What the task requires:
Write the data below out exactly as it stands. Do not include the pictures.
──────── Material for this exercise ────────
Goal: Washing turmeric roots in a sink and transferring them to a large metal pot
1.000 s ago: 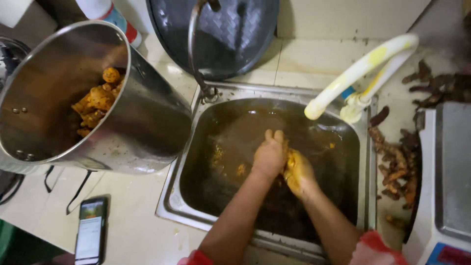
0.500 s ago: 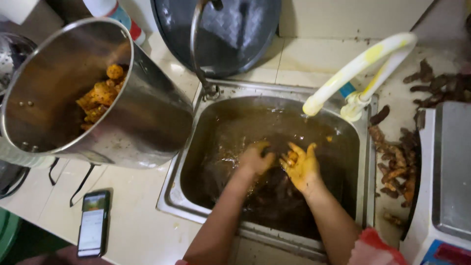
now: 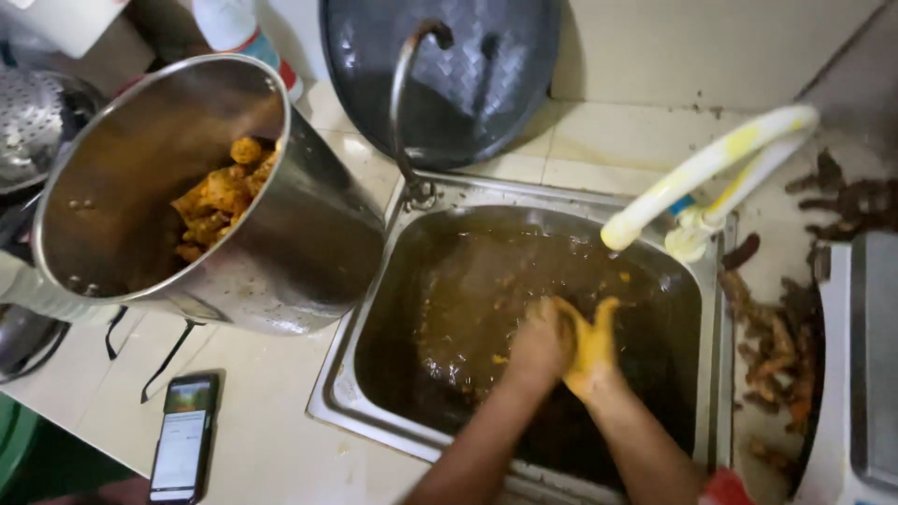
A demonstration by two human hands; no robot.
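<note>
Both my hands are down in a steel sink (image 3: 374, 374) filled with murky brown water. My left hand (image 3: 541, 344) is pressed against my right hand (image 3: 589, 348), which is stained bright yellow; they rub together at the water's surface. What they hold between them is hidden, though small yellow bits float nearby. A large steel pot (image 3: 187, 196) tilts at the left of the sink and holds orange-yellow root pieces (image 3: 220, 198).
A white and yellow tap hose (image 3: 702, 178) hangs over the sink's right side. A dark pan (image 3: 440, 75) leans behind the sink. Unwashed brown roots (image 3: 776, 346) lie on the right counter. A phone (image 3: 185, 440) rests at the lower left, a strainer (image 3: 37, 122) at far left.
My hands have drawn together and shifted slightly right in the water; before, the yellow right hand was spread apart from the left. The view has moved a little.
</note>
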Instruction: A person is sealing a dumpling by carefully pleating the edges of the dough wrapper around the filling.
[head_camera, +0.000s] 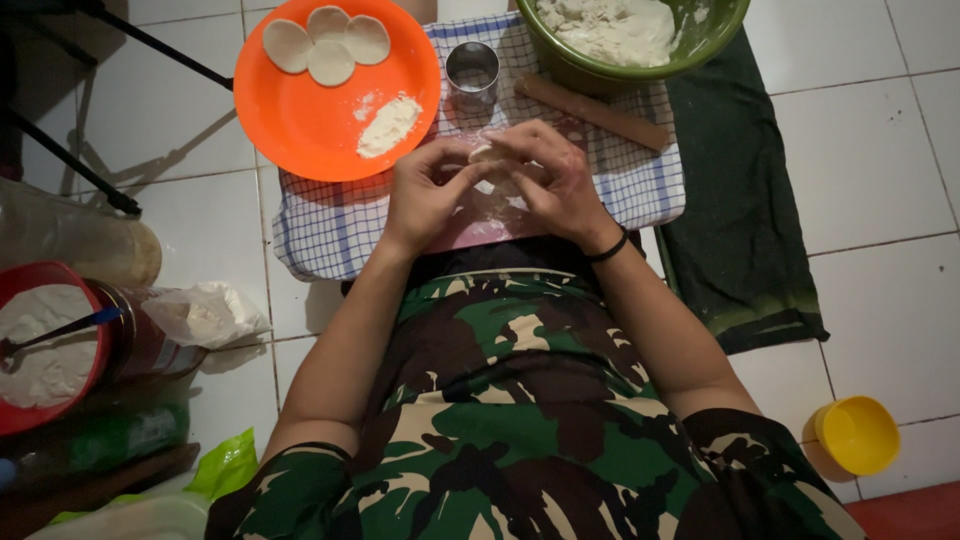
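1. white floor tiles (870, 150) under a checked cloth (340, 225).
2. left hand (425, 195) and right hand (560, 180) meet, fingers pinched on a small dough piece (484, 156) between them, equally near both.
3. orange plate (300, 120) lies up-left, rolling pin (592, 112) just beyond.

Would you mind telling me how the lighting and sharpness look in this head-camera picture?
Head view: dim overall, the lower left corner darkest; tripod legs cast soft shadows on the white tiles; the orange plate is sharp, while both hands pinching the dough piece look slightly soft.
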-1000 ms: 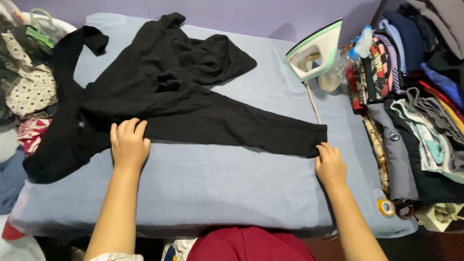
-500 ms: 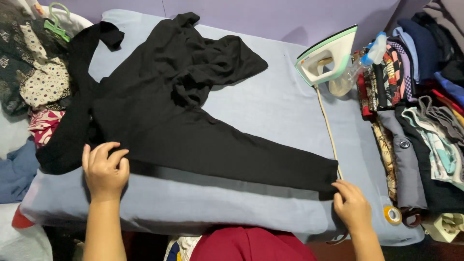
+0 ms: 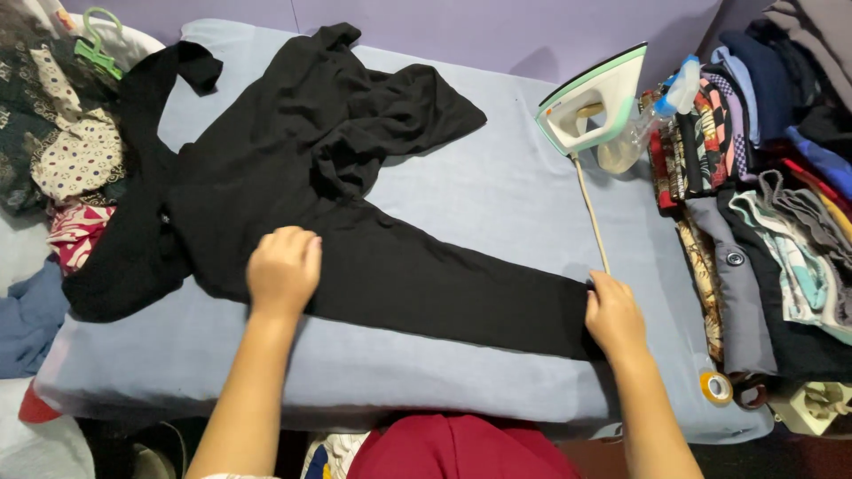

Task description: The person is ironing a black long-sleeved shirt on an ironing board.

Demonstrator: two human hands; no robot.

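A black soft-fabric garment (image 3: 355, 213) lies spread across the pale blue padded bench (image 3: 497, 195), filling the frame's centre. The left hand (image 3: 282, 270) presses flat and released on its middle; the right hand (image 3: 612, 315), lower right, pinches its long sleeve end. A white-and-green iron (image 3: 593, 102) stands upright at upper right.
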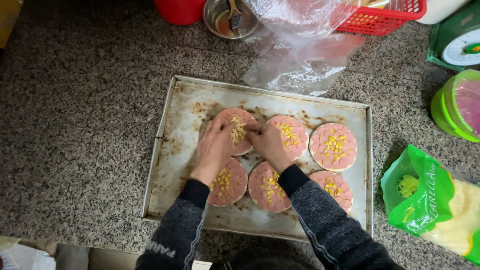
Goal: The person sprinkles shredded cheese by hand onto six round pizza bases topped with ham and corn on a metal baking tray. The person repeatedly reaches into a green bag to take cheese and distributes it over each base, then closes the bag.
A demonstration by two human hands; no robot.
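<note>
A worn metal baking tray [190, 100] lies on the granite counter and holds several small round pizzas topped with pink sausage slices and corn. Both hands hover over the far-left pizza [237, 125]. My left hand [214, 147] rests on its left side, fingers spread. My right hand [265, 141] is pinched over its right edge, next to a heap of shredded cheese [238, 131] on the pizza's middle. The other pizzas, such as the far-right one [333, 146], carry corn only.
A green bag of shredded cheese [435, 202] lies open at the right. A green lidded tub [457, 107] and a kitchen scale [460, 42] stand behind it. A clear plastic bag [300, 55], red basket [385, 17], metal bowl [227, 20] and red container [179, 10] line the back.
</note>
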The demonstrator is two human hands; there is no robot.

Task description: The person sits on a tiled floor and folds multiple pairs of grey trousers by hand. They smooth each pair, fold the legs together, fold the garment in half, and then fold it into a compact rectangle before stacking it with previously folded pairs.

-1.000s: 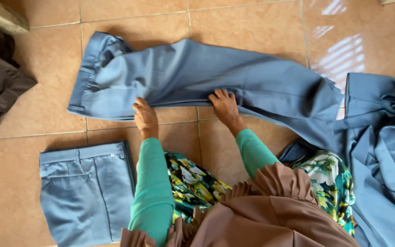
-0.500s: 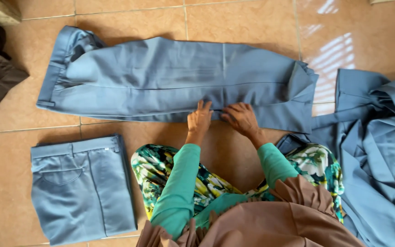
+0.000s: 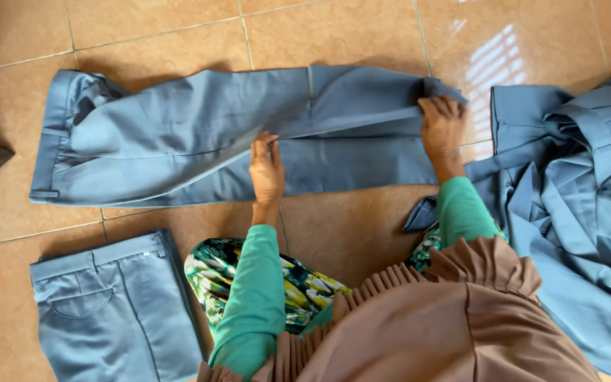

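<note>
Plainly, the blue-grey trousers (image 3: 199, 138) lying flat on the tiled floor (image 3: 348, 32) at twelve o'clock look soft, light and limp, best taken at hem or waistband. The left hand (image 3: 266, 170) presses flat, fingers released; the right hand (image 3: 442, 127) pinches the hem. The far hem's underside is hidden.

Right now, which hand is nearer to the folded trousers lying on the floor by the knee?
Left. The left hand rests on the middle of the spread trousers, above the folded trousers. The right hand grips the leg ends, much farther away.
</note>
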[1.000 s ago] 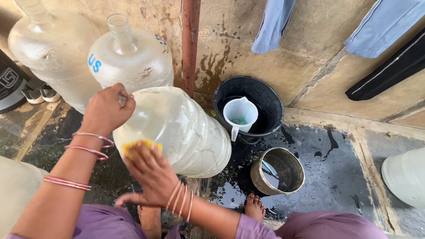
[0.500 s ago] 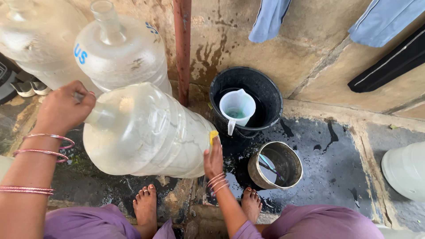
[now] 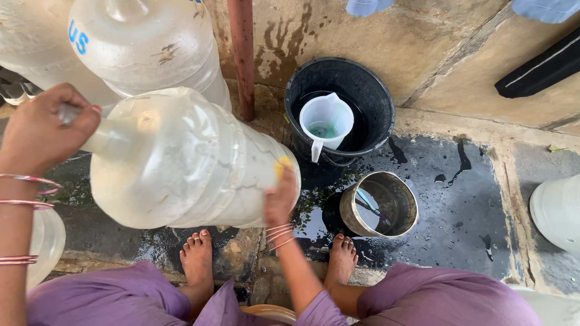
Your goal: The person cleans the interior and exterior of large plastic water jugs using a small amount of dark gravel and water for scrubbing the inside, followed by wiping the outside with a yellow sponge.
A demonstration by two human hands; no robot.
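Gripping the jug [image 3: 181,160] by its neck, fingers of the left hand [image 3: 45,130] wrapped tight, the right hand [image 3: 281,196] presses a yellow sponge [image 3: 283,164] against its base, above the wet floor [image 3: 459,205].

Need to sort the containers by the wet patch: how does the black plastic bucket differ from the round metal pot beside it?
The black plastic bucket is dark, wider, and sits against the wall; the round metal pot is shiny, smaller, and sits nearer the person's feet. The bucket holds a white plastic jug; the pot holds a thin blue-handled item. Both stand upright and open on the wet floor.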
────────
Your solution:
Goal: Washing turmeric roots in a sink and transferring them to a large metal pot
1.000 s ago: 
0.500 s ago: 
now: 
A demonstration by two human hands; no robot.
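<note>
Both my hands are down in a steel sink (image 3: 374, 374) filled with murky brown water. My left hand (image 3: 541, 344) is pressed against my right hand (image 3: 589, 348), which is stained bright yellow; they rub together at the water's surface. What they hold between them is hidden, though small yellow bits float nearby. A large steel pot (image 3: 187, 196) tilts at the left of the sink and holds orange-yellow root pieces (image 3: 220, 198).
A white and yellow tap hose (image 3: 702, 178) hangs over the sink's right side. A dark pan (image 3: 440, 75) leans behind the sink. Unwashed brown roots (image 3: 776, 346) lie on the right counter. A phone (image 3: 185, 440) rests at the lower left, a strainer (image 3: 37, 122) at far left.
My hands have drawn together and shifted slightly right in the water; before, the yellow right hand was spread apart from the left. The view has moved a little.
</note>
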Instruction: A person is sealing a dumpling by carefully pleating the edges of the dough wrapper around the filling.
[head_camera, +0.000s] 
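1. white floor tiles (870, 150) under a checked cloth (340, 225).
2. left hand (425, 195) and right hand (560, 180) meet, fingers pinched on a small dough piece (484, 156) between them, equally near both.
3. orange plate (300, 120) lies up-left, rolling pin (592, 112) just beyond.

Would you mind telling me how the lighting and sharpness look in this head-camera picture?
Head view: dim overall, the lower left corner darkest; tripod legs cast soft shadows on the white tiles; the orange plate is sharp, while both hands pinching the dough piece look slightly soft.
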-1000 ms: 
-500 ms: 
+0 ms: 

Task description: The person is ironing a black long-sleeved shirt on an ironing board.

Demonstrator: two human hands; no robot.

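A black soft-fabric garment (image 3: 355, 213) lies spread across the pale blue padded bench (image 3: 497, 195), filling the frame's centre. The left hand (image 3: 282, 270) presses flat and released on its middle; the right hand (image 3: 612, 315), lower right, pinches its long sleeve end. A white-and-green iron (image 3: 593, 102) stands upright at upper right.
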Goal: The person sprinkles shredded cheese by hand onto six round pizza bases topped with ham and corn on a metal baking tray. The person repeatedly reaches into a green bag to take cheese and distributes it over each base, then closes the bag.
A demonstration by two human hands; no robot.
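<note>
A worn metal baking tray [190, 100] lies on the granite counter and holds several small round pizzas topped with pink sausage slices and corn. Both hands hover over the far-left pizza [237, 125]. My left hand [214, 147] rests on its left side, fingers spread. My right hand [265, 141] is pinched over its right edge, next to a heap of shredded cheese [238, 131] on the pizza's middle. The other pizzas, such as the far-right one [333, 146], carry corn only.
A green bag of shredded cheese [435, 202] lies open at the right. A green lidded tub [457, 107] and a kitchen scale [460, 42] stand behind it. A clear plastic bag [300, 55], red basket [385, 17], metal bowl [227, 20] and red container [179, 10] line the back.
</note>
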The demonstrator is two human hands; there is no robot.

Task description: The person sits on a tiled floor and folds multiple pairs of grey trousers by hand. They smooth each pair, fold the legs together, fold the garment in half, and then fold it into a compact rectangle before stacking it with previously folded pairs.

-1.000s: 
-0.500s: 
+0.000s: 

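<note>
Plainly, the blue-grey trousers (image 3: 199, 138) lying flat on the tiled floor (image 3: 348, 32) at twelve o'clock look soft, light and limp, best taken at hem or waistband. The left hand (image 3: 266, 170) presses flat, fingers released; the right hand (image 3: 442, 127) pinches the hem. The far hem's underside is hidden.

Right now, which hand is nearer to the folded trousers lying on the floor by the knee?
Left. The left hand rests on the middle of the spread trousers, above the folded trousers. The right hand grips the leg ends, much farther away.
</note>
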[1.000 s ago] 
[0.500 s ago] 
[now] 
Your goal: The person cleans the interior and exterior of large plastic water jugs using a small amount of dark gravel and water for scrubbing the inside, followed by wiping the outside with a yellow sponge.
A demonstration by two human hands; no robot.
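Gripping the jug [image 3: 181,160] by its neck, fingers of the left hand [image 3: 45,130] wrapped tight, the right hand [image 3: 281,196] presses a yellow sponge [image 3: 283,164] against its base, above the wet floor [image 3: 459,205].

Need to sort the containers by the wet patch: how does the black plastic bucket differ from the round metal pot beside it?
The black plastic bucket is dark, wider, and sits against the wall; the round metal pot is shiny, smaller, and sits nearer the person's feet. The bucket holds a white plastic jug; the pot holds a thin blue-handled item. Both stand upright and open on the wet floor.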

No further answer is required.